O que fazer com “Via Ápia”? A literatura de guerra de Geovani Martins

O que fazer com “Via Ápia”? A literatura de guerra de Geovani Martins
(Foto: Chico Cerchiaro/Companhia das Letras)

“Somente os bárbaros podem se defender”
Nietzsche

A leitura de Via Ápia como literatura de guerra pode causar espanto ao leitor que se encontra nas primeiras páginas do segundo livro de Geovani Martins, indicado como o melhor romance de 2022 ao Prêmio Jabuti. Invadimos uma casa de festa infantil, passando pelo banheiro onde um monitor do “brinquedão” é flagrado pela gerente comendo hamburguer escondido e termina por se demitir com alívio de nunca mais ter que servir “àquela gente que não tem capacidade de cantar parabéns dos próprios filhos sem ajuda profissional”. A festa infantil, para onde desce a trabalho o jovem da Rocinha, é o contraponto envernizado no asfalto da guerra que eclode no morro. Incoerente, violenta e como toda guerra, ou festa infantil, é sempre pior do que se imaginava.

O romance acompanha a vida de cinco jovens do morro da Rocinha às vésperas do processo de instauração da Unidade de Polícia Pacificadora no ano de 2012. Organizado como um diário que vai de 27 de julho de 2011 a 23 de outubro de 2013 acompanhamos da perspectiva dos irmãos Washington e Wellington e dos amigos Murilo, Biel e Douglas o impacto da intervenção na vida cotidiana da favela. Geovani Martins coloca o leitor muito próximo de um pedestre onisciente da Via Ápia, que atravessa o fluxo contínuo dos acontecimentos desta importante localidade da Rocinha, sem poder escapar de nada que o cerca: da macropolítica à batalha no front, do micropoder ruidoso da vizinhança à opressão da vida no asfalto, do impacto molecular das relações afetivas ao sangue do irmão derramado no chão.
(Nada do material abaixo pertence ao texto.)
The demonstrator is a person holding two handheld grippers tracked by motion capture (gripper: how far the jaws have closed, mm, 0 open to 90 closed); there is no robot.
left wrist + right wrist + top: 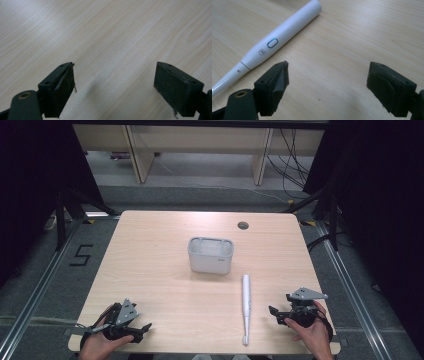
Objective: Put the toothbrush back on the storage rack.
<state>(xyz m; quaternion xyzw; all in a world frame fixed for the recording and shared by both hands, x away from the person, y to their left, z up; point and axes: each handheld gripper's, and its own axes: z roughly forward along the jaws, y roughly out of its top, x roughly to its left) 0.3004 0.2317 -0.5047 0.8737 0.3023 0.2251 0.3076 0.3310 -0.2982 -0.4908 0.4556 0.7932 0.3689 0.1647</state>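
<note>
Toothbrush (277, 41) lies flat just left of the released right claw (278, 314); grip its thick handle squarely, probably for the holder (210, 255).

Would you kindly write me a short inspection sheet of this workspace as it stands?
Surface: wooden table, with a round grommet near the far edge.
Job's things: white electric toothbrush lying flat, brush end toward the person; grey holder upright at centre, apart from it.
Clutter: nothing seen.
Grippers: left tool open, nothing between its jaws; right tool open, beside the toothbrush, not touching.
Cables: black cables on the floor beyond.
Surroundings: dark curtains, number marking.
</note>
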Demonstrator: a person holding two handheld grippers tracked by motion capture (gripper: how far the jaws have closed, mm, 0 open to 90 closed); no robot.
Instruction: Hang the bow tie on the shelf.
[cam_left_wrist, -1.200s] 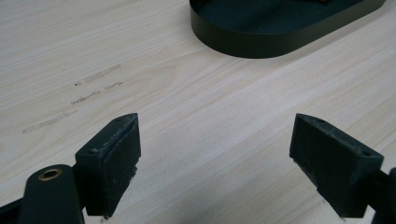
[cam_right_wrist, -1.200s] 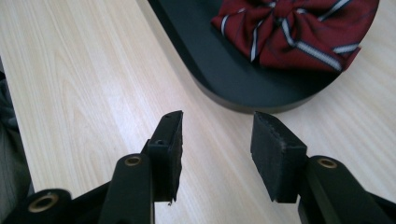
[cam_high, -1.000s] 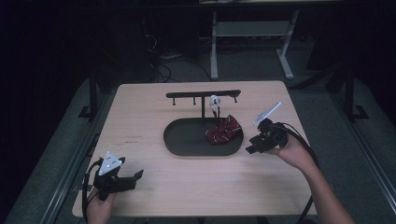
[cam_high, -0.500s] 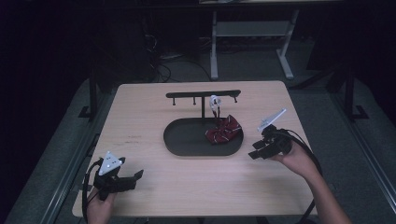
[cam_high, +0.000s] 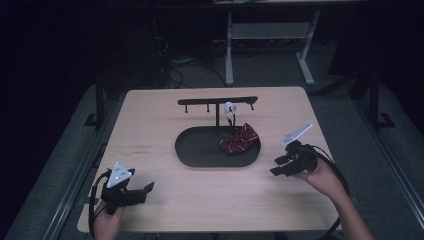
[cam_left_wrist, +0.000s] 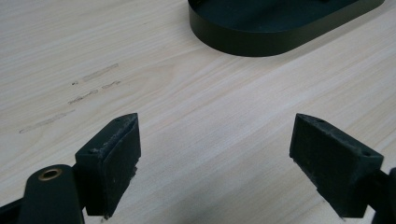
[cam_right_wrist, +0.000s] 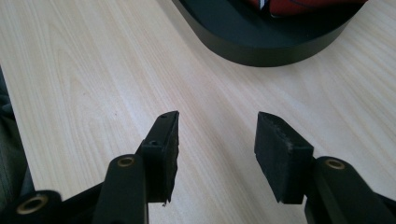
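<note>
Red cloth item, dark red w/ thin pale lines, lies crumpled in the right end of the black oval tray, at the foot of the stand's post. In right gripper view a strip of the red shows at the top edge, inside the tray wall. Tray sits mid-counter, light wood. From the tray a thin black post rises to a horizontal bar w/ pegs, the rack; a small white piece hangs on the bar just above the cloth, can't tell what it is.

Right gripper is just right of the tray's right end, near the cloth but apart from it, low over the counter, pointing left toward the tray. Its fingers stand at a medium gap, nothing btw them, only bare wood; no contact w/ tray or cloth. Hand behind it comes in from the bottom right.

Left gripper is well apart from the tray, at the near-left corner of the counter, resting low. Its fingers are spread wide, empty, bare wood btw them; the tray's near wall shows farther off in left gripper view. A few faint scuff marks on the wood left of it
</note>
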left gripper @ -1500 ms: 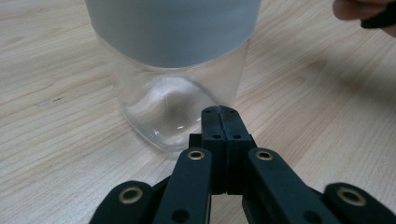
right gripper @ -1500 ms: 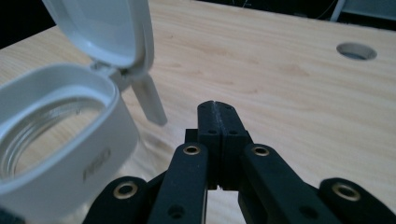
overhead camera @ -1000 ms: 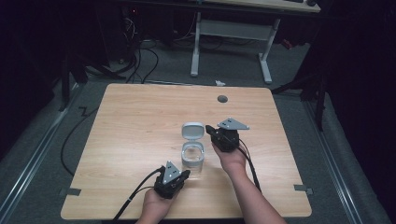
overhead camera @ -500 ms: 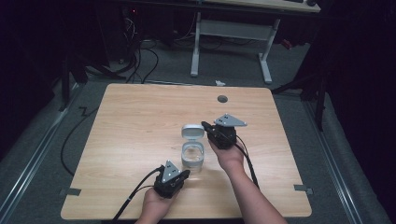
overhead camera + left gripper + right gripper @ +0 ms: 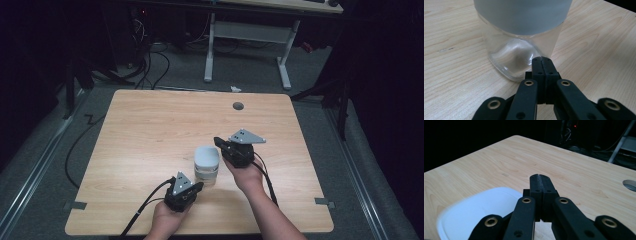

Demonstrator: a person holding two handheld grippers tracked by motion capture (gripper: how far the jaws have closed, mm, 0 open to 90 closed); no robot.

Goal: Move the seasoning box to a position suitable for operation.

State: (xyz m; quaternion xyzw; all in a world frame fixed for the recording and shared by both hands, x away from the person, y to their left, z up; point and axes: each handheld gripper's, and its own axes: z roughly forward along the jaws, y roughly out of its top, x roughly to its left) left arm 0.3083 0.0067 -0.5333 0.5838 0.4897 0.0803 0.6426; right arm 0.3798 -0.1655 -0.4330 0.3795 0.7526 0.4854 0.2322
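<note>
Our left gripper (image 5: 541, 60) holds its jaws pressed together, tips at the foot of the clear square glass jar (image 5: 206, 172) with its white lid (image 5: 206, 156). Our right gripper (image 5: 540, 178), jaws likewise together and empty, hovers just beside that lid on the pale wooden table (image 5: 150, 130).

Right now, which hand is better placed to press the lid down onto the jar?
The right. The right gripper, jaws shut, sits at lid height beside it. The left gripper, jaws shut, points low at the jar base, better placed to brace it.
</note>
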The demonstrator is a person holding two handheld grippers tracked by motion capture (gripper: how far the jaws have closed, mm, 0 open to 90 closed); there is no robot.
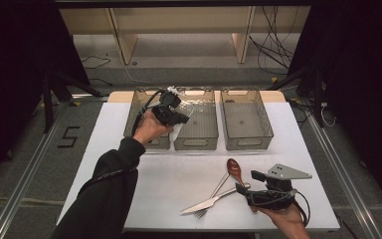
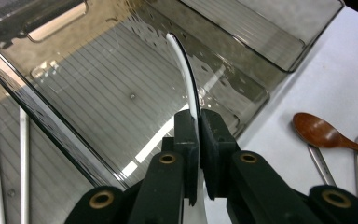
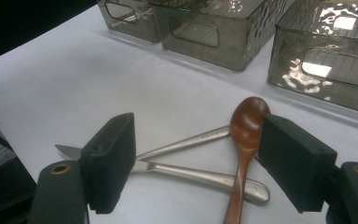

A narrativa é veloz como a vida urgente da guerra com intervalos de descanso na marola do baseado que sobe como uma bolha de sabão carregando toda a esperança do futuro e estoura com o barulho do fuzil.

As narrativas de guerra, que tem Ilíada como um arquétipo, podem ser organizadas a partir de alguns elementos estruturais: a natureza da guerra, o modo do indivíduo de agir na zona de combate, o retorno de um homem da batalha e a narrativa do homem que retorna e conta, glorifica o que aconteceu. A partir do século 20, com o avanço tecnológico das armas, estas estruturas e a literatura de guerra se modificaram. Do corpo a corpo ao arco e flecha chegando ao bombardeio, a distância entre quem mata e quem é morto fica cada vez maior. Apaga-se a figura do herói, tornando o soldado cada vez mais desconhecido e a guerra, impessoal. O herói volta morto e a glorificação não pode se realizar.

Chegamos na Via Ápia e estamos em guerra civil molecular, o front é doméstico, não existem fundamentações ideológicas claras e tampouco uma ideia consistente de futuro. Tudo é um eterno presente no tempo da urgência. O soldado desconhecido, sabemos, é nosso personagem que, fardado, aponta o fuzil na cara do seu próprio vizinho, ou ainda, que faz cair o camarada do morro para a alegria dos playboys do asfalto que o perseguiam. Neste espetáculo, somos capturados como em um filme de ação e a torcida é para que fiquemos todos vivos, os personagens e os leitores.

O trabalho da linguagem, realizado de maneira primorosa por Geovani Martins, é construído a partir da oralidade, enraizado na língua viva da rua em sua forma radicalizada que lhe confere legitimidade e garante as condições para a assimilação das experiências traumáticas. No beco sem saída da guerra civil, quem ficou vivo precisa contar o que viveu. Não se trata mais de partir, como um herói arquetípico, em busca de “quem sou eu?”, mas talvez de tentar responder com urgência: “o que fazer?”.

Marília Velano é psicanalista, mestre em Psicologia pela Université Paris VII e doutora em Psicologia pela USP. É professora do Instituto Sedes Sapientiae e autora de Razão onírica, razão lúdica: perspectivas do brincar em Freud, Klein e Winnicott (Blucher, 2023).